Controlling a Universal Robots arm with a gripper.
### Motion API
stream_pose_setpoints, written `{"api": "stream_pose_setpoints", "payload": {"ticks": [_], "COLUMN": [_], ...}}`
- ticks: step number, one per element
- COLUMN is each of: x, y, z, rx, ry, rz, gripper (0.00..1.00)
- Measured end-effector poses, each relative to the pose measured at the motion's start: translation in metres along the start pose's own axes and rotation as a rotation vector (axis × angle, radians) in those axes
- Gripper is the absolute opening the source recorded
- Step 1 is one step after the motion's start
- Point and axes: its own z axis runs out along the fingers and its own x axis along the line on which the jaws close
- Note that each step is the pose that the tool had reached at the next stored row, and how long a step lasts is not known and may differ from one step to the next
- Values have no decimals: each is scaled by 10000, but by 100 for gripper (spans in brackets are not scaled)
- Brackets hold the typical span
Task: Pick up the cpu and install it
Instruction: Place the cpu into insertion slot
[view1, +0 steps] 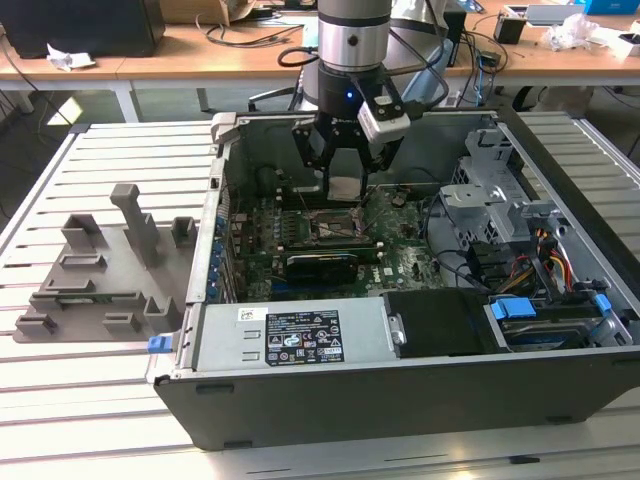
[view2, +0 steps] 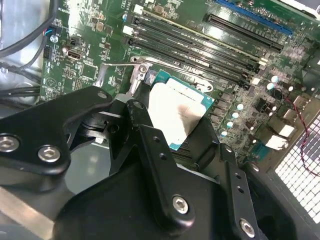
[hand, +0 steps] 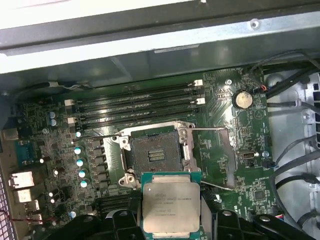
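The cpu (view1: 346, 186), a flat square chip with a silver-grey top, hangs inside the open computer case, and my gripper (view1: 346, 192) is shut on it. It sits just above the black motherboard socket (view1: 335, 228), whose metal frame is swung open. In the first wrist view the cpu (hand: 171, 202) shows its metal plate and green rim between the black fingers (hand: 122, 222), close to the bare socket (hand: 155, 152). In the second wrist view the cpu (view2: 176, 111) is gripped by its two opposite edges over the board.
A grey plastic holder tray (view1: 100, 270) lies on the slatted table at the exterior view's left. Inside the case, the power supply (view1: 290, 335) lines the near wall. A drive cage (view1: 490, 200) with cables stands at the exterior view's right. Memory slots (hand: 135, 105) run beside the socket.
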Motion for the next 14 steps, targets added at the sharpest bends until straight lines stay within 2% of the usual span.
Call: {"api": "stream_pose_setpoints", "payload": {"ticks": [2, 6, 14], "x": [0, 0, 0], "y": [0, 0, 0], "z": [0, 1, 0], "rx": [37, 75, 148], "ry": [29, 71, 111], "rz": [519, 1243, 2003], "gripper": [55, 55, 55]}}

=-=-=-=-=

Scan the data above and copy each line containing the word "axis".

• **Problem solution**
- Measured end-effector poses, each relative to the pose measured at the motion's start: translation in metres along the start pose's own axes and rotation as a rotation vector (axis × angle, radians) in those axes
- Point and axes: its own z axis runs out along the fingers and its own x axis along the line on which the jaws close

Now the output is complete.